African American Bugler, Band Leader & Composer

Led First African American Musicians to Visit Europe



 


Table of Contents

  1 First Major Bandmaster
  2 The Music of Francis Johnson
  3 Overview of Career
  4 Music Studies
  5 Keyed-Bugle
  6 First Published Work
  7 Lafayette's Triumphal Tour
  8 Dances
  9 European Visit
  10 Promenade Concerts
  11 North American Tour
  12 African American Events
  13 Racial Persecution
  14 Death
  15 Additional Recordings
  16 Manuscript
  17 200th Anniversary
  18 Museum  
  19 Works
 

The Music of Francis Johnson & His Contemporaries: Early 19th-Century Black Composers
Diane Monroe, Violin
The Chestnut Brass Company and Friends
Tamara Brooks, Conductor
Music Masters 7029-2-C (1990)


1 First Major Bandmaster
Francis B. "Frank" Johnson was an African American bugler, bandleader and composer born in 1792. Prof. Dominique-René de Lerma of Lawrence University has made his research on Johnson available to this Website.  He begins:                   

Francis (or Frank) Johnson was the  first major bandmaster in the U.S. It has long been thought he was born in Martinique, but it is now believed he was born in Philadelphia, known there as a professional musician by 1812, probably as a violinist.

2 The Music of Francis Johnson
Francis Johnson played the bugle, keyed bugle, cornet, violin and other instruments.  He also composed music for band. Among the recordings of his works is The Music of Francis Johnson and His Contemporaries: Early 19th-Century Black Composers,  Music Masters 7029-2-C (1990). The music is performed on original instruments by The Chestnut Brass Company and Friends, accompanied on violin by Diane Monroe and led by Tamara Brooks, Conductor. The CD includes marches and dances of the period by Johnson's four African American contemporaries in Philadelphia who also wrote band music: 
James Hemmenway, Isaac Hazzard, A.J.R. Conner and Edward Roland.

3 Overview of Career
The liner notes for the recording begin by emphasizing the unusual nature of Francis Johnson's professional activities:

The career and musical legacy of Francis "Frank" Johnson (1792-1844) represent one of the most singular achievements in the history of American music.  In an era when full-time musicians were a rarity in the United States, Johnson fashioned a career of such variety and importance that it would be the envy of many a modern musician. Even more remarkable is that Johnson, an African-American, was able to achieve such success against a background of racial strife which worsened even as his work progressed.

Johnson was the composer of over three hundred pieces of music, the majority of which were published.
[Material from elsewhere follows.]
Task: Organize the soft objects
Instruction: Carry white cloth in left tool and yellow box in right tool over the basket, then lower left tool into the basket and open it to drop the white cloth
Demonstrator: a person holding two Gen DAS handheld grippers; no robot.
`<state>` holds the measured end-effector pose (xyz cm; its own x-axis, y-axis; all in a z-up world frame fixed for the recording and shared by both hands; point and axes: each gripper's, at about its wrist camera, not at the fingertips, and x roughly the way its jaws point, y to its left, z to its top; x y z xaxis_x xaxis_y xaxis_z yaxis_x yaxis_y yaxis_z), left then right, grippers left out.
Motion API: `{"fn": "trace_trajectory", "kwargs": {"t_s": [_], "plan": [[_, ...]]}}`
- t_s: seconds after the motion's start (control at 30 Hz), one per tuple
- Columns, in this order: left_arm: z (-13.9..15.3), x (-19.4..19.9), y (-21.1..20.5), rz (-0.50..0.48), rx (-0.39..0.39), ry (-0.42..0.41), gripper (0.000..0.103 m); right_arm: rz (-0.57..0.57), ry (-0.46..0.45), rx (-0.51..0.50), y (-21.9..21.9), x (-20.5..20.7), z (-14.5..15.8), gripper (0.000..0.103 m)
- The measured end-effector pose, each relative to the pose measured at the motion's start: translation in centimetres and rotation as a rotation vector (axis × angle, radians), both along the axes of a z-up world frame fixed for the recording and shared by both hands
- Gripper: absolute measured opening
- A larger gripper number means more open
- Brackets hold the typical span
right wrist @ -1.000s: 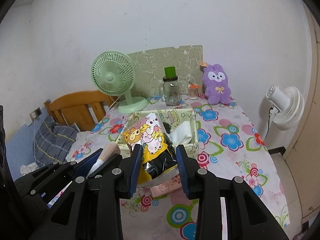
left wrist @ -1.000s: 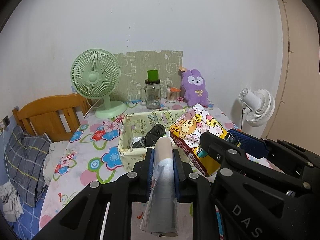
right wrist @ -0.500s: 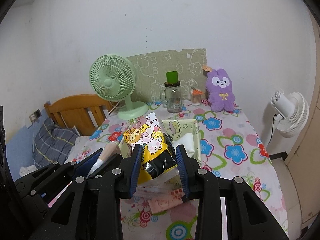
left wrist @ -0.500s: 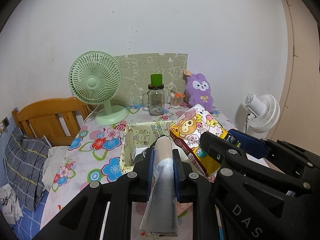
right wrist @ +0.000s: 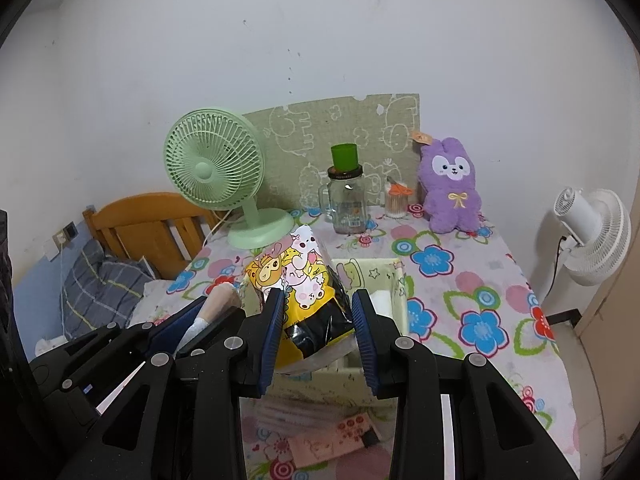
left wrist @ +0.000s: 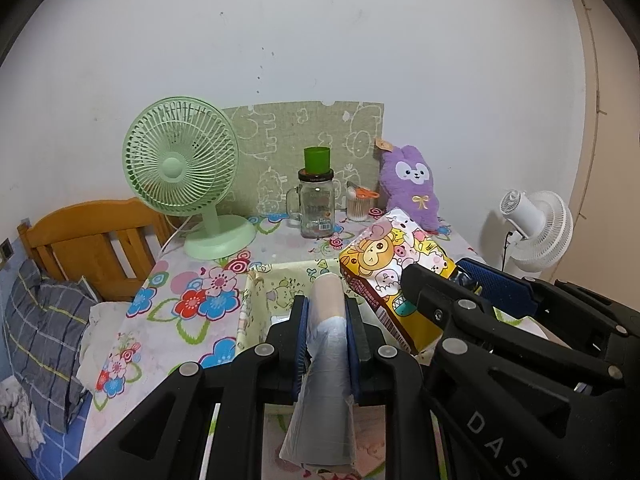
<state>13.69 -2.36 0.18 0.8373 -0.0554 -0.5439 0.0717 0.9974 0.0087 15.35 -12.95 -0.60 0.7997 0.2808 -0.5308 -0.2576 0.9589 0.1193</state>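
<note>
basket interior: mostly hidden by snack bag | jar label: unreadable (too small)

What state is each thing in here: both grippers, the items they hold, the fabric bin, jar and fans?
Left gripper: shut on beige roll in clear plastic wrap.
Right gripper: shut on yellow cartoon-print snack bag, held above the bin.
Pale yellow fabric storage bin: open-topped, white item inside.
Glass handled jar: upright, green cup on its lid.
Green desk fan: upright.
White fan: upright, tilted upward.
</note>
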Motion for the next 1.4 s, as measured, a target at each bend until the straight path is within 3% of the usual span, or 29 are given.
{"fn": "trace_trajectory", "kwargs": {"t_s": [0.83, 1.0, 1.17, 1.4], "plan": [[-3.7, 8.8, 1.1, 0.029, -0.036, 0.048, 0.018, 0.011, 0.051, 0.02, 1.1, 9.1, -3.7, 0.038], [-4.5, 9.7, 1.5, 0.051, -0.026, 0.056, 0.029, 0.004, 0.052, -0.003, 1.5, 9.9, -4.4, 0.038], [-5.1, 10.2, 1.7, 0.083, 0.002, 0.084, 0.049, 0.026, 0.078, 0.007, 1.7, 10.4, -5.1, 0.038], [-5.8, 9.8, 2.2, 0.091, 0.037, 0.12, 0.062, 0.052, 0.106, 0.001, 2.4, 10.5, -6.2, 0.038]]}}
He was a renowned performer on the keyed bugle and violin and led one of the best bands of his time.


4 Music Studies
The liner notes point out that information on Francis Johnson's early life is sketchy:

The sources of his musical training are likewise a mystery, though some of his study appears to have been with Richard Willis, an Irish keyed-bugle soloist who arrived in the United States in 1816 and assumed leadership of the West Point band in 1818.

5 Keyed-Bugle
Dominique-René de Lerma relates the origin and early use of the instrument known as the keyed-bugle:

The keyed bugle, which Johnson played by 1818, was patented in 1810 by Joseph Halliday, an Irish bandmaster. It was also known as the Kent bugle, named for the Duke of Kent who called for its use in the royal bands.

6 First Published Work
Johnson was already well-established as a Philadelphia musician when his first sheet music appeared, according to the liner notes:

By 1818, the year of his first published composition, A Collection of New Cotillions, Johnson was established as a well-known musician in Philadelphia, then the national cultural center. Robert Waln, author of The Hermit in America, penned the following oft-quoted portrait of Johnson in 1819: "In fine, he is the leader of the band at all balls, public and private; sole director of all serenades, acceptable and unacceptable; inventor-general of cotillions; to which add, a remarkable taste in distorting a sentimental, simple, and beautiful song, into a reel, jig or country-dance."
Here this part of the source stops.